> **TASK DETAILS**
Copy the whole listing below exactly.

> **AVAILABLE DATA**
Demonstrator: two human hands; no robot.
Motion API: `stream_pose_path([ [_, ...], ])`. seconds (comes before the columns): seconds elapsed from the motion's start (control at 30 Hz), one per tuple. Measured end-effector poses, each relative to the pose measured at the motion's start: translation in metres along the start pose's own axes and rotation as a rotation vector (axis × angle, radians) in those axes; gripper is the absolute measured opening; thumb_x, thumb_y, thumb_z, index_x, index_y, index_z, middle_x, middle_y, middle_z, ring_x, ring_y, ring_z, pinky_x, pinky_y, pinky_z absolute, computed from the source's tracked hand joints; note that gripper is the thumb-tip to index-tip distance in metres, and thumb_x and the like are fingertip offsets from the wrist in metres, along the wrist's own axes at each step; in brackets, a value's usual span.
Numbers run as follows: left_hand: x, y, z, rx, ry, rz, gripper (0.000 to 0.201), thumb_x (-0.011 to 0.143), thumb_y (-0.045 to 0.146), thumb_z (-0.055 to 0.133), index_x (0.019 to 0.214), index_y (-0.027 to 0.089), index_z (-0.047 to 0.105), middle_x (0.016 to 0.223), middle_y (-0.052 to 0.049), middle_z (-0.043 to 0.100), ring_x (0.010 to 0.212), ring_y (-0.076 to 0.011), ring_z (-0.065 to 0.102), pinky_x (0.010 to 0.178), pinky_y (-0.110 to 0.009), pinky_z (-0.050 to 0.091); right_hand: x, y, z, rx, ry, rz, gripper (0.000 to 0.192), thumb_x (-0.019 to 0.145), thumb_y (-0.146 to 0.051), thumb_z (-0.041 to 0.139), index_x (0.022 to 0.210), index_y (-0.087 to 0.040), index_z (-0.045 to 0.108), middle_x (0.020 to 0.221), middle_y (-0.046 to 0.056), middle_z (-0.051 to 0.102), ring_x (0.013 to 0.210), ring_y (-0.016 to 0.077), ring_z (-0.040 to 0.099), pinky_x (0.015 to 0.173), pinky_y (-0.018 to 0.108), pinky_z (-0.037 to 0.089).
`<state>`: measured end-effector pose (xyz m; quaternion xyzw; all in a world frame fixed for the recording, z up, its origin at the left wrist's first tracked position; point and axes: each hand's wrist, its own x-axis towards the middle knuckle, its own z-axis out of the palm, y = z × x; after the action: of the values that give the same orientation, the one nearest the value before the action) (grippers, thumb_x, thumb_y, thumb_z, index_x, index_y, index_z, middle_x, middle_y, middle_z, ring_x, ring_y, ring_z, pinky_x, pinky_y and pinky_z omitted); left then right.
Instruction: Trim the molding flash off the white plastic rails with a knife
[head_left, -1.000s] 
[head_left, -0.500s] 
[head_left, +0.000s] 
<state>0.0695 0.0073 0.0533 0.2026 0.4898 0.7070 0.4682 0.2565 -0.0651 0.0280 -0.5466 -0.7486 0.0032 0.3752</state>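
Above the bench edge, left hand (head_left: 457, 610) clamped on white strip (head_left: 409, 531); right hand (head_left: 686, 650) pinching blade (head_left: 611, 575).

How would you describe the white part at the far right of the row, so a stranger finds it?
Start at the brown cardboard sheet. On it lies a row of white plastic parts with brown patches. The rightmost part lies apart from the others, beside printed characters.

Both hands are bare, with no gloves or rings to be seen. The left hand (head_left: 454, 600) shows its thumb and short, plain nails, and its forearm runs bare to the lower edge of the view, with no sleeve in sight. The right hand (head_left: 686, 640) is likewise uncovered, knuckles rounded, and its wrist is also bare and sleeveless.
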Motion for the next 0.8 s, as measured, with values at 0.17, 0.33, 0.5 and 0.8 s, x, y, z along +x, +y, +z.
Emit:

> **RESPONSE TO THE TASK**
Demonstrator: two human hands; no robot.
Motion API: `stream_pose_path([ [_, ...], ])`. seconds (comes before the columns): seconds elapsed from the motion's start (control at 30 Hz), one per tuple. Measured end-effector poses, each relative to the pose measured at the motion's start: translation in metres along the start pose's own axes and rotation as a rotation vector (axis × angle, radians) in those axes; gripper is the absolute measured opening; thumb_x, thumb_y, thumb_z, index_x, index_y, index_z, middle_x, middle_y, middle_z, ring_x, ring_y, ring_z, pinky_x, pinky_y, pinky_z absolute, computed from the source's tracked hand joints; note that gripper is the thumb-tip to index-tip distance in metres, and thumb_x and the like are fingertip offsets from the wrist in metres, along the wrist's own axes at each step; in brackets, a value's usual span.
Numbers run as follows: left_hand: x, y, z, rx, ry, rz, gripper (0.000 to 0.201), thumb_x (-0.011 to 0.143), thumb_y (-0.045 to 0.146), thumb_z (-0.055 to 0.133), index_x (0.019 to 0.214), index_y (-0.027 to 0.089), index_z (-0.047 to 0.105), middle_x (0.016 to 0.223), middle_y (-0.052 to 0.049), middle_z (-0.043 to 0.100), ring_x (0.010 to 0.212), ring_y (-0.076 to 0.011), ring_z (-0.065 to 0.102), pinky_x (0.010 to 0.178), pinky_y (-0.110 to 0.009), pinky_z (-0.050 to 0.091); right_hand: x, y, z, rx, ry, rz, gripper (0.000 to 0.192), thumb_x (-0.019 to 0.145), thumb_y (-0.146 to 0.051), thumb_z (-0.041 to 0.139), index_x (0.022 to 0.210), index_y (-0.087 to 0.040), index_z (-0.045 to 0.108), middle_x (0.020 to 0.221), middle_y (-0.046 to 0.056), middle_z (-0.051 to 0.102), ring_x (0.013 to 0.210), ring_y (-0.016 to 0.077), ring_z (-0.040 to 0.099), pinky_x (0.015 to 0.173), pinky_y (-0.018 to 0.108), pinky_z (-0.037 to 0.089).
`<state>`: measured end-effector pose (xyz m; quaternion xyzw; all in a world frame fixed for the recording, z up, its origin at the left wrist's first tracked position; point and axes: each hand's wrist, its own x-axis towards the middle knuckle, its own z-axis out of the palm, y = z × x; after the action: of the values that give the same orientation, the one nearest the value before the action) (grippers, thumb_x, thumb_y, thumb_z, index_x, index_y, index_z, middle_x, middle_y, middle_z, ring_x, ring_y, ring_z, pinky_x, pinky_y and pinky_z omitted); left then right.
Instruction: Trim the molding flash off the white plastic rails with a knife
[head_left, -1.000s] 
[head_left, -0.500s] 
[head_left, +0.000s] 
<state>0.0695 0.0073 0.0533 0.2026 0.4898 0.7070 0.4682 0.2565 -0.0651 0.0280 -0.5466 -0.7486 0.0032 0.3752</state>
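Above the bench edge, left hand (head_left: 457, 610) clamped on white strip (head_left: 409, 531); right hand (head_left: 686, 650) pinching blade (head_left: 611, 575).

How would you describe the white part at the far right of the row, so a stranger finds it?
Start at the brown cardboard sheet. On it lies a row of white plastic parts with brown patches. The rightmost part lies apart from the others, beside printed characters.

Both hands are bare, with no gloves or rings to be seen. The left hand (head_left: 454, 600) shows its thumb and short, plain nails, and its forearm runs bare to the lower edge of the view, with no sleeve in sight. The right hand (head_left: 686, 640) is likewise uncovered, knuckles rounded, and its wrist is also bare and sleeveless.
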Motion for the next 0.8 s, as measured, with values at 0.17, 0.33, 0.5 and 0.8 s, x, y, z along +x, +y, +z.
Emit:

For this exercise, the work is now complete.